Chatterjee contends that, among India's charitable organizations, Mother Teresa's Missionaries of Charity is the only one which refuses to release a public financial account. Hitchens asserts, "I would say it was a certainty that millions of people died because of her work, and millions more were made poorer, stupider, more sick, more diseased, more fearful, and more ignorant".
Susan Shields is a former member of Mother Teresa's order who is now critical of her. Having been in Mother Teresa's order for ten years, she states that large transactions of cash occurred; most were deposited in the Vatican Bank.
In 1991, Dr. Robin Fox, then editor of the British medical journal The Lancet, visited the Home for Dying Destitute in Calcutta and described the medical care the patients received as "haphazard". Dr.

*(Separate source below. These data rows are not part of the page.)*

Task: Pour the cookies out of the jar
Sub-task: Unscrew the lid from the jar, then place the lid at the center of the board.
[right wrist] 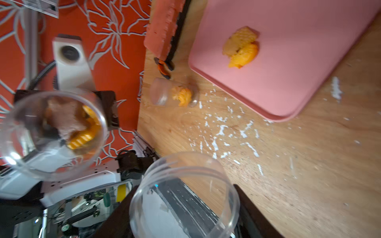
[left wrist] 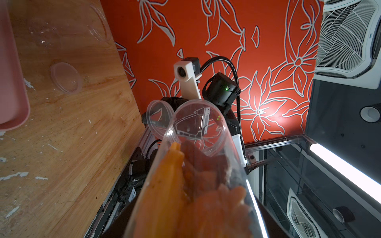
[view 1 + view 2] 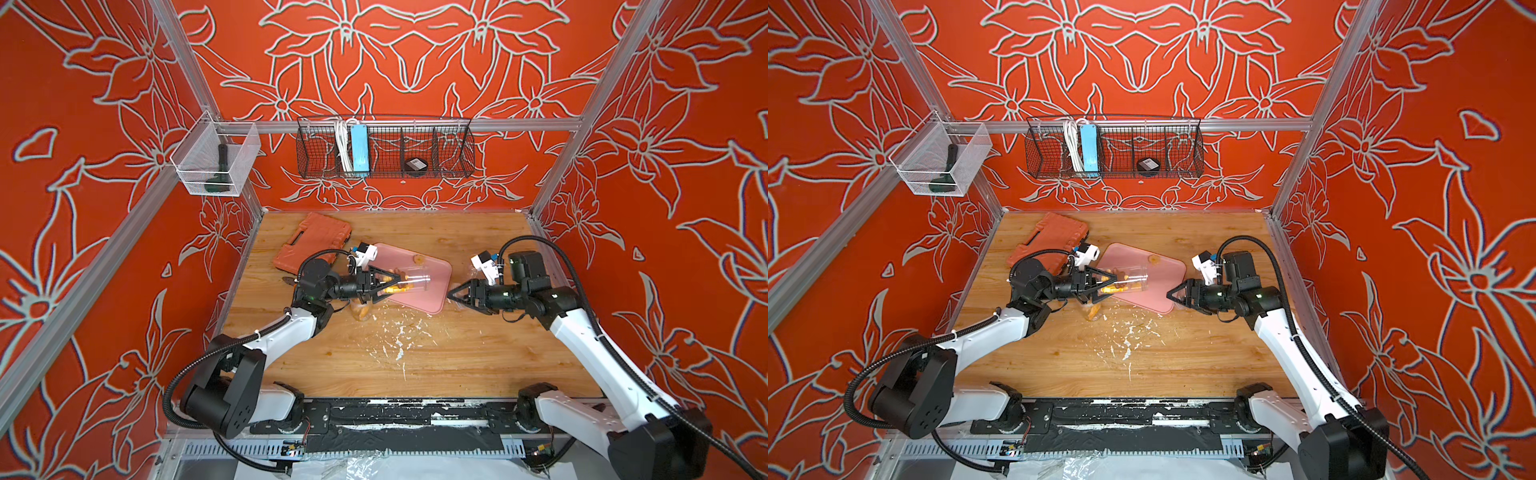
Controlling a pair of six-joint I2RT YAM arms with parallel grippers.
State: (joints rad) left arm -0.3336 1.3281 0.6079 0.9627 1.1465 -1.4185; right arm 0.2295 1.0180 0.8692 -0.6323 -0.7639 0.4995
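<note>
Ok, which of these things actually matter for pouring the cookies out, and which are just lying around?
In the job: left gripper holding the jar; cookies in it; right gripper holding the lid; pink tray.
Just lying about: orange case; pliers; white crumbs; wire basket; mesh bin; second jar on the table.

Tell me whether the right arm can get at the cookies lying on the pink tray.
Reach, probably yes: the cookies lie uncovered on the pink tray, near the right gripper, clear of the jar in the left gripper. Grasping, no: its jaws are shut on the clear lid.
</note>
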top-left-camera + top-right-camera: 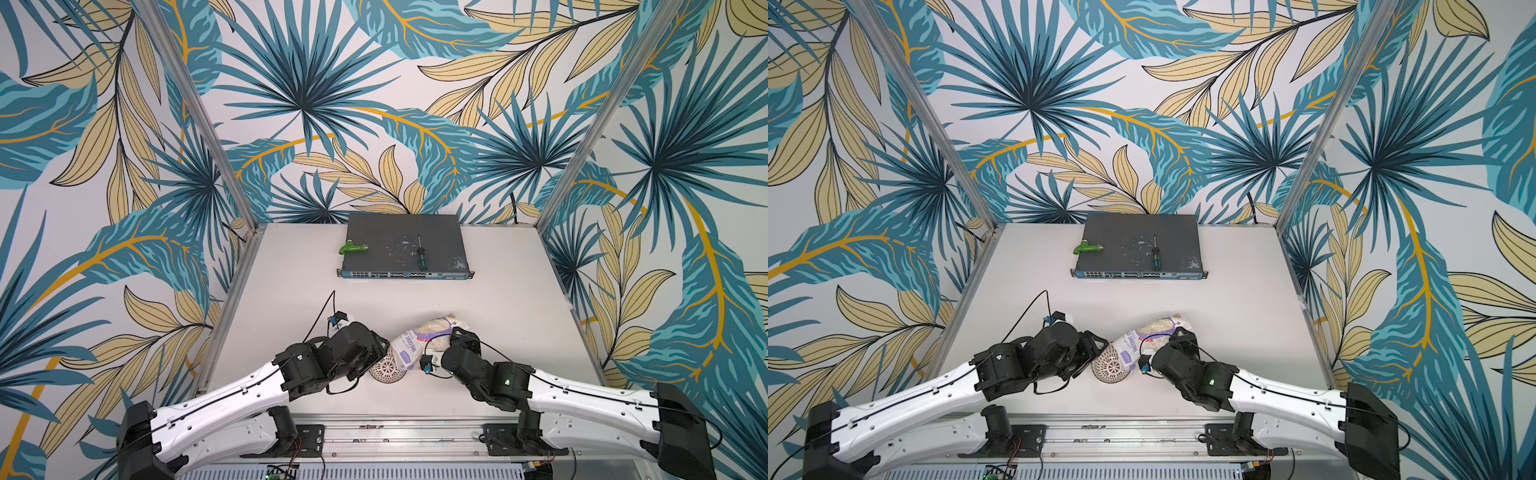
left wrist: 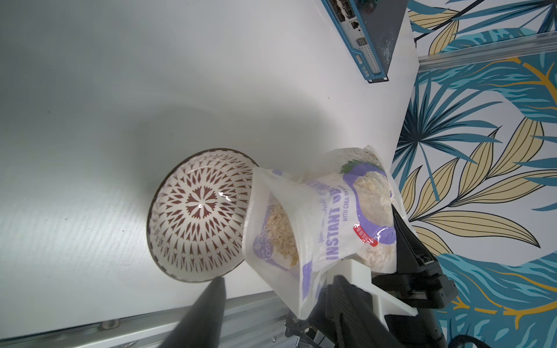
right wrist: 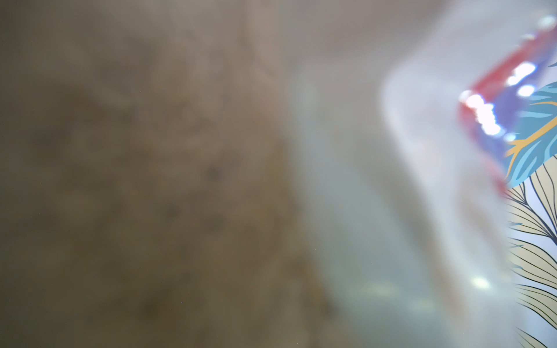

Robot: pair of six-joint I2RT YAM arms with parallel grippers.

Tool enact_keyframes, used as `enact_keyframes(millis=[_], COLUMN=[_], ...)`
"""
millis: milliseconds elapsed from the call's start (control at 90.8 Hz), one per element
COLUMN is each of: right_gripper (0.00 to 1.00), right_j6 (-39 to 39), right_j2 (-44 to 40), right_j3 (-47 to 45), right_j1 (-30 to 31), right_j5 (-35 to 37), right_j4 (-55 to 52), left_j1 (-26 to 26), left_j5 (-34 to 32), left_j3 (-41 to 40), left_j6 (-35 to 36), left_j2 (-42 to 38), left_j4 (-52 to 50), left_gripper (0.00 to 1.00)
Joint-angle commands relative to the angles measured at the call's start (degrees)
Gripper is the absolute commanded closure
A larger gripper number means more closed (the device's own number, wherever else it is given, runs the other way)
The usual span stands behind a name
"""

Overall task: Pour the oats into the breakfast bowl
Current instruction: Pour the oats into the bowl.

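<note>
Right wrist view is almost wholly a beige-grey blur, with the oats pouch [image 3: 211,180] pressed close to the lens and the jaws holding it hidden. In both top views the left gripper [image 1: 380,349] covers part of the breakfast bowl [image 1: 388,368]. The left wrist view shows only one dark finger [image 2: 211,301], its tip just beside the bowl's rim, so whether those jaws stand apart cannot be told.

The matte white tabletop [image 1: 291,291] carries one flat grey metal network switch [image 1: 405,249] at its back edge. Near the front edge, about midway, the right gripper [image 1: 451,341] is clamped on the one crinkled clear-plastic pouch, which is tilted with its open mouth over the rim of the one round, glossy, lattice-patterned bowl. Pale flaky oats [image 2: 280,235] lie just inside that mouth. On the switch lie one green-handled screwdriver [image 1: 420,257] and one green pipe fitting [image 1: 353,248].
</note>
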Motion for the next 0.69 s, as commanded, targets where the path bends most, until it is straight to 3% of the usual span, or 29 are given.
enact_keyframes(millis=[0,683], right_gripper=[1.00,1.00], right_j6=[0.44,-4.90], right_j2=[-0.43,1.36], right_j3=[3.67,4.15], right_j1=[0.81,1.87], right_j5=[5.97,10.06], right_j4=[7.81,11.17], left_j1=[-0.54,-2.32], left_j5=[-0.99,-0.87], left_j3=[0.46,-0.06], left_j6=[-0.27,-1.15], left_j2=[0.69,3.32], left_j4=[1.66,3.89], left_gripper=[0.40,0.46])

Fox specifically held Teresa responsible for conditions in this home, and observed that her order did not distinguish between curable and incurable patients; people who could otherwise survive their ordeals would be at a heightened risk of dying from infections and lack of treatment.
Fox conceded that the regimen he observed included cleanliness, the tending of wounds and sores, and kindness, but he noted that the sisters' approach to managing pain was "disturbingly lacking". The formulary at the facility Fox visited lacked strong analgesics which he felt clearly separated Mother Teresa's approach from the hospice movement. Fox also wrote that needles were rinsed with warm water, which left them inadequately sterilized, and the facility did not isolate patients with tuberculosis.